Wrangling Client Data

Exploratory Data Analysis - Part 1

I’m currently working on a project with data provided by BYU-Idaho Peer-Success Mentoring. Luckily, the provided data was already mostly in the format that I need for my project. However, no project is complete without at least some data wrangling.

In this post, I’ll go through all of the steps I took to wrangle the data - from reading in the raw data to my final tidy dataset. I’ll be using using the tidyverse package, specifically dplyr for data manipulation and readxl for reading in data from an excel workbook.

#load packages
library(dplyr) #for data wrangling
library(readxl) #to read in .xls and .xlsx sheets.
library(pander) #to print tables in markdown
library(tidyverse) #includes dplyr, readxl, and other packages that are in the tidyverse core

Project Background

BYU-Idaho Peer-Success Mentoring provides short-term mentoring to a variety of BYU-Idaho student populations with a goal to improve student success and retention. We’re interested in looking for possible correlation between participation in mentoring and defined measures of student success, including improved GPA.

The project will be focused on answering the following question: Do students who participate in Peer-Success Mentoring have more success (improvement in GPA) than students who don’t participate in Peer-Success Mentoring?

This question will be explored through various forms of data analysis, hypothesis testing, and inferential statistics, using data about students who met defined mentoring criteria. A Control group of students who met the criteria but did not participate in mentoring will be compared with a Mentored group of students who met the same criteria and did participate in mentoring. Click here to read more about Peer-Success Mentoring and the background for this project.

Provided Data

The data is stored in an excel workbook, where each tab represents a different group of potential mentee.

  1. Control (Students who met Tier 3 mentoring criteria but opted out of mentoring)

  2. Mentored (Students who met Tier 3 mentoring criteria and participated in mentoring)

  3. Referrals (Students who were referred to the mentoring program by a faculty member)

Tier 3

Most students in the provided data are classified as “Tier 3”. These students were all offered mentoring and either participated or did not participate, so they are assigned into either the Mentored or Control group. Tier 3 can be defined by following: “The third tier category focuses on freshmen, in particular any freshman with a 2.0 GPA or lower after their second semester. These students are referred to the [Peer-Success] Mentoring program, where they receive a personal student mentor’s help in addition to their academic advisor.” source

Referral

A smaller number of students in this data are classified as “Referral”. These students were referred to Peer-Success Mentoring by a professor, friend, faculty member, or other person, or they signed up for mentoring on their own accord. These students do not necessarily meet the Tier 3 criteria, so the impact of mentoring might be different.

Click to hide definitions

(Note: Mentored and Referrals are both made up of students who did participate in mentoring, so we will actually only have two groups: Control and Mentored.)

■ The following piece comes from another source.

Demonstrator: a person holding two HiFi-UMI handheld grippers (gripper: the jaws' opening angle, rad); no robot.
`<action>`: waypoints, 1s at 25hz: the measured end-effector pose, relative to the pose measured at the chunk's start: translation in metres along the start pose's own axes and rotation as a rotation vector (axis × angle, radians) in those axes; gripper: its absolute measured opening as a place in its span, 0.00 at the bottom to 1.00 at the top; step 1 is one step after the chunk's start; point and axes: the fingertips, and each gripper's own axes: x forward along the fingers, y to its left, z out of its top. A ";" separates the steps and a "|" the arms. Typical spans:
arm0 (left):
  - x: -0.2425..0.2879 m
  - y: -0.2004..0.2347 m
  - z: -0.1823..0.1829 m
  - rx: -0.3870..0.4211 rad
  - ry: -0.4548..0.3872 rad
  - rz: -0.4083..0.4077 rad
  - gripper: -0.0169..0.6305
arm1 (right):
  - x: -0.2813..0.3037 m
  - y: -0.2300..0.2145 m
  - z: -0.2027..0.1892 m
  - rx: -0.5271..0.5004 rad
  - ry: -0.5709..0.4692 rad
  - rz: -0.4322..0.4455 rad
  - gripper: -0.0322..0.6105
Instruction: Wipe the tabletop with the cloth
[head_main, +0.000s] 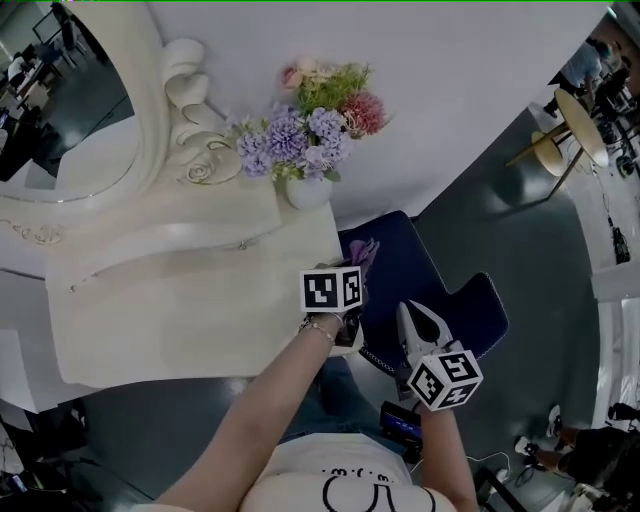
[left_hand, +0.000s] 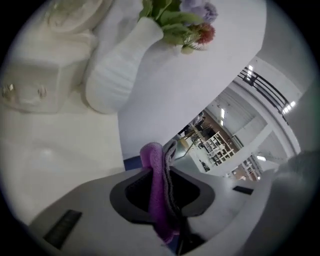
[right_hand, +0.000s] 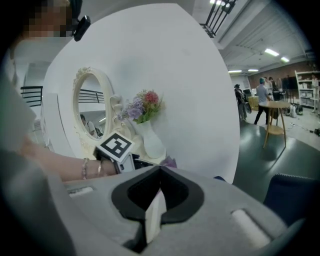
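Clearly, your left gripper (head_main: 350, 272) has its jaws clamped on the purple cloth (left_hand: 155, 190). The cloth sits folded between them just past the right edge of the cream worktop (head_main: 170, 320), above a dark blue seat (head_main: 440, 290) and not touching the surface. Your right gripper (head_main: 420, 322) is close beside it, jaws together with nothing in them. The pick-up looks done, but the wiping seems not yet begun: lower the cloth onto the worktop and sweep, minding the white vase (head_main: 308, 190) of flowers near the corner.

Vase (head_main: 308, 190) on tabletop (head_main: 180, 310), right of mirror (head_main: 70, 110), chair (head_main: 425, 280) beside tabletop
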 end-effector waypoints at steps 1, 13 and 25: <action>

Each tab in the workbook follows the same format, where each row is one student with the following columns:

  1. Semester Mentored : Semester they participated in (or opted out of) mentoring (i.e. Fall 2018)

  2. Mentee Name: Student’s name (Lastname, Firstname)

  3. Status : Mentoring Status (Active Mentoring, Dropped, Fulfilled Program, or Referred to HJG/LS)

Status Definitions

Every student that meets mentoring criteria is assigned a “status” that describes where the student is at in the mentoring process. Their mentor adjusts this status as the student moves through the process. In this project, each student’s status is the status they were marked as at the end of their mentoring semester. The following statuses are included in this project:

Attempted

Students classified as “Attempted” are students who met Tier 3 criteria and were contacted by a Peer-Success Mentor but did not participate in mentoring. They could have declined mentoring or could have not responded to the mentor’s contact attempts. These students are all in the control group.

Fulfilled Program

These students completed the 3-4 mentoring sessions in the program.

Dropped

These students were dropped from the mentoring program for a variety of reasons:

  • They attended one or more mentoring sessions and informed the mentor that they wanted to discontinue mentoring.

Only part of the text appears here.